By Brijesh Patel, Rod Nickel, and Nia Williams
Canada’s TC Energy shut its Keystone pipeline in the United States after more than 14,000 barrels of crude oil spilled into a creek in Kansas, making it one of the largest crudes spills in the United States in nearly a decade.
The cause of the leak, which occurred in Kansas about 20 miles (32 km) south of a key junction in Steele City, Nebraska, is unknown. It is the third spill of several thousand barrels of crude on the pipeline since it first opened in 2010.
The 622,000 barrel-per-day Keystone line is a critical artery shipping heavy Canadian crude from Alberta to refiners in the U.S. Midwest and the Gulf Coast. It is unclear how long the closure will last.
There have been no effects on drinking water wells or the public, the U.S Environmental Protection Agency said in a statement, though the surface water of Mill Creek was affected.
Kellan Ashford, the spokesperson for EPA Region 7, which includes Kansas, said the cause of the leak was still unclear on Thursday evening.
TC had mobilized around 100 people to respond to the spill, while the EPA had dispatched two coordinators, Ashford said. Washington County Emergency Management and Kansas’s Department of Health and Safety were also on the scene.
Keystone shut the line at about 8 p.m. CT Wednesday (0200 GMT Thursday) after alarms went off and system pressure dropped, TC said in a release. It said booms were being used to contain the spill.
The U.S. Pipeline and Hazardous Materials Safety Administration (PHMSA) ordered the pipeline to remain shut until the regulator authorizes a restart, it said in a statement late Thursday. In addition, Keystone will have to operate at a lower pressure in the affected segment of the line when it is restarted.
Largest onshore spill in years
According to PHMSA data, this would be the largest crude oil leak since a Tesoro pipeline leaked more than 20,000 barrels of oil in North Dakota in October 2013.
PHMSA is also investigating the leak, which occurred near Washington, Kansas, a town of about 1,000 people.
There have been seven Keystone spills since it became operational in June 2010, according to PHMSA data. The largest was in December 2017, when more than 6,600 barrels spilled in South Dakota, according to PHMSA figures.
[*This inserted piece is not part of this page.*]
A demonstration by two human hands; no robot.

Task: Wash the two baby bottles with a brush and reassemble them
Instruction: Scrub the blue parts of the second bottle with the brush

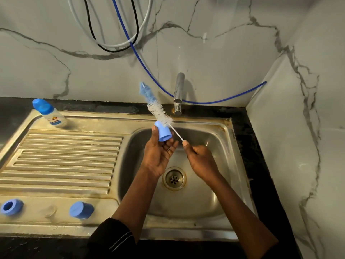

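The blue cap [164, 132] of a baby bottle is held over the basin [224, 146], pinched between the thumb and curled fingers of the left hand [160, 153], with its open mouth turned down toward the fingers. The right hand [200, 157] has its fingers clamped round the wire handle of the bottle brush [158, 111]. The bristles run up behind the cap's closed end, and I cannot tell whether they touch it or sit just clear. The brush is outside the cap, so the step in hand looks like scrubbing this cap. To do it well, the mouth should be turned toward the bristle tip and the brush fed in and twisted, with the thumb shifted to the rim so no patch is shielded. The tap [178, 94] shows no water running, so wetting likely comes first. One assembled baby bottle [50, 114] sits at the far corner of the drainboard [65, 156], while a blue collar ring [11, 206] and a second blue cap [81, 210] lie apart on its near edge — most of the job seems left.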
“It is troubling to see so many failures and so much oil spilled from any pipeline, but it is especially troubling from such a relatively new pipeline,” said Bill Caram, executive director of the nonprofit Pipeline Safety Trust, in a statement.
The spill comes about two months after TC said it would temporarily increase the capacity of the system to test certain operations. TC has a special permit to operate Keystone at a higher stress level than other U.S. crude lines, according to a 2021 Government Accountability Office report.
Length of shutdown unclear
TC declared force majeure over the outage, according to a source with direct knowledge, referring to unexpected external circumstances that prevent a party to a contract from meeting its obligations. TC did not respond to a request for comment.
Two Keystone shippers said TC had not yet notified them how long the pipeline might be shut.
Keystone’s shutdown will hamper deliveries of Canadian crude both to the U.S. storage hub in Cushing, Oklahoma, and to the Gulf, where it is processed by refiners or exported.
The shutdown is expected to increase the discount on Western Canada Select (WCS) heavy oil from Alberta to U.S. crude, which was already high due to lackluster demand for heavy, sour Canadian oil.
WCS for December delivery traded at $33.50 a barrel below WTI, compared with Wednesday’s settle of $27.50 a barrel below the benchmark, according to one broker.
“It’s really a worst-case scenario if this outage is long-lasting,” said Rory Johnston, founder of energy newsletter Commodity Context, noting that if the price falls further, shippers may opt to move crude by rail.
In addition, heavy Gulf Coast grades and Latin American grades may see their prices spike, analysts said.
Steele City is roughly the junction where Keystone splits, with one segment moving crude to Illinois refineries and the other carrying oil south to Oklahoma and the Gulf Coast.
If the spill is located south of the junction, TC may be able to quickly restart the segment to Illinois, RBC analyst Robert Kwan said in a note.
Past shutdowns have generally lasted about two weeks, but this could last longer as it involves a water body, Kwan said.
TC shares ended down 0.1% in Toronto.